Conjuring Christmas.

You know what really scares me?
Christmas.
Not the holiday itself but that each successive year, despite its ever earlier encroachment, it takes greater effort each year to summon a holiday spirit or conjure up a bright seasonal emotion which for decades was effortless.
Before Halloween has always been unreasonably out of the question, but before Thanksgiving they say, is now increasingly expected if you’re to enjoy the full value of the magic even though 58% of the country is still well over 73 degrees.
I say it’s just a little scary when it takes this much work to get happy.
So I went to WalMart.
If anything says Christmas in October, it’s WalMart, but then I found myself shopping retail for the best buy on a holiday spirit.
Then I turned on the radio station.
If I wasn’t snapping into the season quick enough, 24/7 carols sang the tune, but then I questioned if a song alone could make such an instrumental shift.
Over the weeks, I tried several near misses, disappointing myself every turn. Baking, decorating, bad sweaters, none seemed capable of the transitional trick.

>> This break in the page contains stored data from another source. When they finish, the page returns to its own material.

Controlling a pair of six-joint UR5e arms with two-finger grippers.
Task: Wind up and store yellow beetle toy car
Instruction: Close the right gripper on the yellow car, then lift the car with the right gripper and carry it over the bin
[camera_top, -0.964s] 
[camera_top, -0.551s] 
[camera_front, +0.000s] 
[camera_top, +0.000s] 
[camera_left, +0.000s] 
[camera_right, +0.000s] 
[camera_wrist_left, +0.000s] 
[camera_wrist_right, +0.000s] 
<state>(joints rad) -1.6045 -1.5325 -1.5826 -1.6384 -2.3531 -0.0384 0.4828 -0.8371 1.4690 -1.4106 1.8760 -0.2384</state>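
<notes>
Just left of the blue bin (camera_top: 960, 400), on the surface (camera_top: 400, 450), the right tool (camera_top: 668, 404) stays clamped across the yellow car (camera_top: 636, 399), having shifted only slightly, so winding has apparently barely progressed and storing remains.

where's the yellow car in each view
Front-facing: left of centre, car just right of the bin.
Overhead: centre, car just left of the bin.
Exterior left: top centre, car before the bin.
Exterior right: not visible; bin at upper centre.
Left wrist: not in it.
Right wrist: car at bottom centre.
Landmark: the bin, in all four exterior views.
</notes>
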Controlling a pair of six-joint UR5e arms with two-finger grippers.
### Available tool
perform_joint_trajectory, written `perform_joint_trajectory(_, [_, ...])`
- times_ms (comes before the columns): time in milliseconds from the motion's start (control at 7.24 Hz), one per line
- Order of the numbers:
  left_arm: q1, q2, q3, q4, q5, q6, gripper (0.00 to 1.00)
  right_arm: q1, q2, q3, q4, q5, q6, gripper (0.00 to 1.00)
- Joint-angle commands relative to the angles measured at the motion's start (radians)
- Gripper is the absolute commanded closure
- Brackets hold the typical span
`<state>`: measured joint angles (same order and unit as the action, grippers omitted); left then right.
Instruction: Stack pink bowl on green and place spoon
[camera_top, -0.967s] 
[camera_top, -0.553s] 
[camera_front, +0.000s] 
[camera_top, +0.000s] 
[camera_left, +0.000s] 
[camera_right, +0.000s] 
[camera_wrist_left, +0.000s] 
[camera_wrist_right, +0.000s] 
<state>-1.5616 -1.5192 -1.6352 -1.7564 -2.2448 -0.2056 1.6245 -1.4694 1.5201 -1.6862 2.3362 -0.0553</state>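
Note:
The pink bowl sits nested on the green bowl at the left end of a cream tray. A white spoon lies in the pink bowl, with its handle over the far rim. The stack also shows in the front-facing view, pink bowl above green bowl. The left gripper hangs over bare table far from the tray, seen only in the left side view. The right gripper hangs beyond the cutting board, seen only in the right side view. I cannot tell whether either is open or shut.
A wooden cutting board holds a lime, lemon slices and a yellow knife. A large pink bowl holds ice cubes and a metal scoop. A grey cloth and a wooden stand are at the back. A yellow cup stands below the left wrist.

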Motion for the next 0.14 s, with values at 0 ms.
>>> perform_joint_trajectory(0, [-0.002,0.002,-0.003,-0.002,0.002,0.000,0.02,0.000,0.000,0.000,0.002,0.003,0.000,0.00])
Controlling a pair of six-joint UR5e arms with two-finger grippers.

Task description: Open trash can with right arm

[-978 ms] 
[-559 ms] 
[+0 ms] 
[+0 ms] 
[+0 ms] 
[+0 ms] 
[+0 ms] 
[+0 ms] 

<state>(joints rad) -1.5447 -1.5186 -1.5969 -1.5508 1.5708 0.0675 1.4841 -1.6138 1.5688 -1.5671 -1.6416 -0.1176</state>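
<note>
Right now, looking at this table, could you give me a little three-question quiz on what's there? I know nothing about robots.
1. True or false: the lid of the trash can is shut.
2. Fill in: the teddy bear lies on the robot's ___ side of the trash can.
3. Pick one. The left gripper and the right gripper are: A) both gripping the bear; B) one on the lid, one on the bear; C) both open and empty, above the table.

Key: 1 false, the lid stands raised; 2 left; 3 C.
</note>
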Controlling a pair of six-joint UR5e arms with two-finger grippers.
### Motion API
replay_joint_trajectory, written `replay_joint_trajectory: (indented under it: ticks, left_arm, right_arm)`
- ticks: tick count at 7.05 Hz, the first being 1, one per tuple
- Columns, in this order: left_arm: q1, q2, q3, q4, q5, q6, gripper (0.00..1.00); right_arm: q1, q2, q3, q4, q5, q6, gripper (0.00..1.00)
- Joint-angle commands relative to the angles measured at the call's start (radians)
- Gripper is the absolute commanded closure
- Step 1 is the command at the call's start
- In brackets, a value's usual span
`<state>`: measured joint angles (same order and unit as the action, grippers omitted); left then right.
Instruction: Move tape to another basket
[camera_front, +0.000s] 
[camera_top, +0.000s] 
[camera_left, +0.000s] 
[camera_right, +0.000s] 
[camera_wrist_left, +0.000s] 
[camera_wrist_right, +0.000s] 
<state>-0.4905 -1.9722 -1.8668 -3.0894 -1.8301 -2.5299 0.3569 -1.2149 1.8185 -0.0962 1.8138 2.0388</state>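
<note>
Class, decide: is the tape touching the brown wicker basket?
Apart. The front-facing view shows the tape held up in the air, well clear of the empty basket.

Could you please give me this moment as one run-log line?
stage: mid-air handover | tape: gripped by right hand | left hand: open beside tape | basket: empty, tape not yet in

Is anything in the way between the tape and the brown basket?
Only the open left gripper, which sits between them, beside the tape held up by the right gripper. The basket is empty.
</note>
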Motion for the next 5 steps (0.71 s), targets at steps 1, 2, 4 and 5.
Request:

I talked with Mom about it and she shared with me some memories of earlier Christmastimes when the magic didn’t seem so difficult to come by. I called my kids and chatted about it some and we laughed a little at remembering their first Santa Claus moments. But it was when my son away at school said he was coming home for Thanksgiving, I felt things inside me change, much like that moment in the Grinch, and it was then I encountered the obvious truth. Christmas isn’t created by things and stuff and trappings. It’s inside people.
It’s our special stories, our humored histories and the little searches we Google in talks with one another as the season begins to change and we grow just a little bit closer.
And then suddenly one morning, that little something tips the scales just enough to conjure the Spirit we sought all along. And for the first time of the season, and certainly not the last, we utter our first “Merry Christmas” to a stranger, and indeed, it has arrived.